**TRY IT**
When you reach a picture, pass over it; otherwise repeat the listing word for word.

Segment Open

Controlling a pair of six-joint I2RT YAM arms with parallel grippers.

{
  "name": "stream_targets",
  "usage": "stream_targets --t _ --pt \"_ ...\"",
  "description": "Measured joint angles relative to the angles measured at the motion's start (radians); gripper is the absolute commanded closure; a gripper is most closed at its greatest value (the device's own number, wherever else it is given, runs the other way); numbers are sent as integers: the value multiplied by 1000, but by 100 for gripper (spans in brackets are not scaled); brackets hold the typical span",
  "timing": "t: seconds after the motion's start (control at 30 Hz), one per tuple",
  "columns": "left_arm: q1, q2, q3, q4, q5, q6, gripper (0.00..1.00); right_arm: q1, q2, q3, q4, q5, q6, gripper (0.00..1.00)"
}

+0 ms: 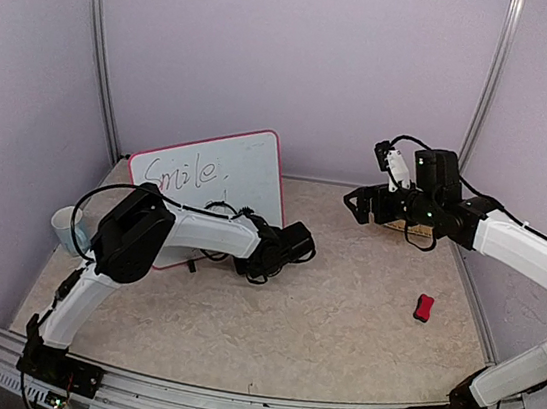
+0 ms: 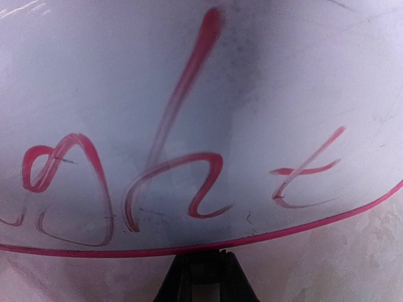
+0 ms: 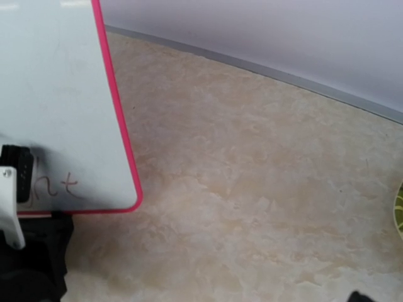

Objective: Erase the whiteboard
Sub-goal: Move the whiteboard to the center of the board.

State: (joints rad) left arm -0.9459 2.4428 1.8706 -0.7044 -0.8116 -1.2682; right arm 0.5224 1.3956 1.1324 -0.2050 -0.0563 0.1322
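Left fingers [image 1: 297,240] near whiteboard [image 1: 241,167], spread unclear

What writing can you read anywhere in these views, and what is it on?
"Smile," - marker handwriting, upper line on the whiteboard, top view.
"ght" - red marker, lower line near the board's bottom edge, left wrist view; anything before it is cut off.
"ht" - the same letters, faint, in the right wrist view.
No other text is readable.

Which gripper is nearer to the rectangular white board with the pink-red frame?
Left. The left gripper is close in front of the lower right corner of the pink-framed whiteboard; the right gripper hangs well off to its right, apart from it.
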Motion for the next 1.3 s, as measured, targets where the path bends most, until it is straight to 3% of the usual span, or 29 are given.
stream_targets --t 0.6,1.03,1.23,1.3 --pt "-34 7 12 16 -1 13 52 0 -1 11 -11 0 0 0" --pt "-62 6 11 5 -8 12 22 0 -1 22 -14 1 0 0" --pt "-88 -27 -35 2 6 21 2 0 -9 10 3 1 2 0" --pt "-101 -50 -61 0 17 23 1 0 -25 -6 15 2 4 0"
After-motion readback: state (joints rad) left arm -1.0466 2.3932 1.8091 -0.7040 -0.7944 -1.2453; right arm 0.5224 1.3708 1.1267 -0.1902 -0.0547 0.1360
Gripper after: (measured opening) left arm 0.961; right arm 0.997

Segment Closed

**ANSWER TO THIS PROBLEM**
Controlling a pair of six-joint I2RT YAM arms with parallel grippers.

{
  "name": "stream_targets",
  "usage": "stream_targets --t _ --pt \"_ ...\"",
  "description": "Measured joint angles relative to the angles measured at the motion's start (radians); gripper is the absolute commanded closure; a gripper is most closed at its greatest value (the device's own number, wherever else it is given, runs the other way); numbers are sent as integers: the value multiplied by 1000, but by 100 for gripper (spans in brackets are not scaled); brackets hold the typical span",
  "timing": "t: seconds after the motion's start (control at 30 Hz), one per tuple",
  "columns": "left_arm: q1, q2, q3, q4, q5, q6, gripper (0.00..1.00); right_arm: q1, q2, q3, q4, q5, q6, gripper (0.00..1.00)"
}

+0 ms: 
+0 ms: 
+0 ms: 

Objective: Erase the whiteboard
Sub-goal: Move the whiteboard to the center of the board.

State: (joints rad) left arm -0.9459 2.4428 1.8706 -0.7044 -0.8116 -1.2682; right arm 0.5224 1.3956 1.1324 -0.2050 -0.0563 0.1322
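Left fingers [image 1: 297,240] near whiteboard [image 1: 241,167], spread unclear

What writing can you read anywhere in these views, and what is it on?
"Smile," - marker handwriting, upper line on the whiteboard, top view.
"ght" - red marker, lower line near the board's bottom edge, left wrist view; anything before it is cut off.
"ht" - the same letters, faint, in the right wrist view.
No other text is readable.

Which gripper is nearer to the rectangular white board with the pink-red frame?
Left. The left gripper is close in front of the lower right corner of the pink-framed whiteboard; the right gripper hangs well off to its right, apart from it.
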Motion for the next 1.3 s, as measured, targets where the path bends most, until it is straight to 3% of the usual span, or 29 are given.
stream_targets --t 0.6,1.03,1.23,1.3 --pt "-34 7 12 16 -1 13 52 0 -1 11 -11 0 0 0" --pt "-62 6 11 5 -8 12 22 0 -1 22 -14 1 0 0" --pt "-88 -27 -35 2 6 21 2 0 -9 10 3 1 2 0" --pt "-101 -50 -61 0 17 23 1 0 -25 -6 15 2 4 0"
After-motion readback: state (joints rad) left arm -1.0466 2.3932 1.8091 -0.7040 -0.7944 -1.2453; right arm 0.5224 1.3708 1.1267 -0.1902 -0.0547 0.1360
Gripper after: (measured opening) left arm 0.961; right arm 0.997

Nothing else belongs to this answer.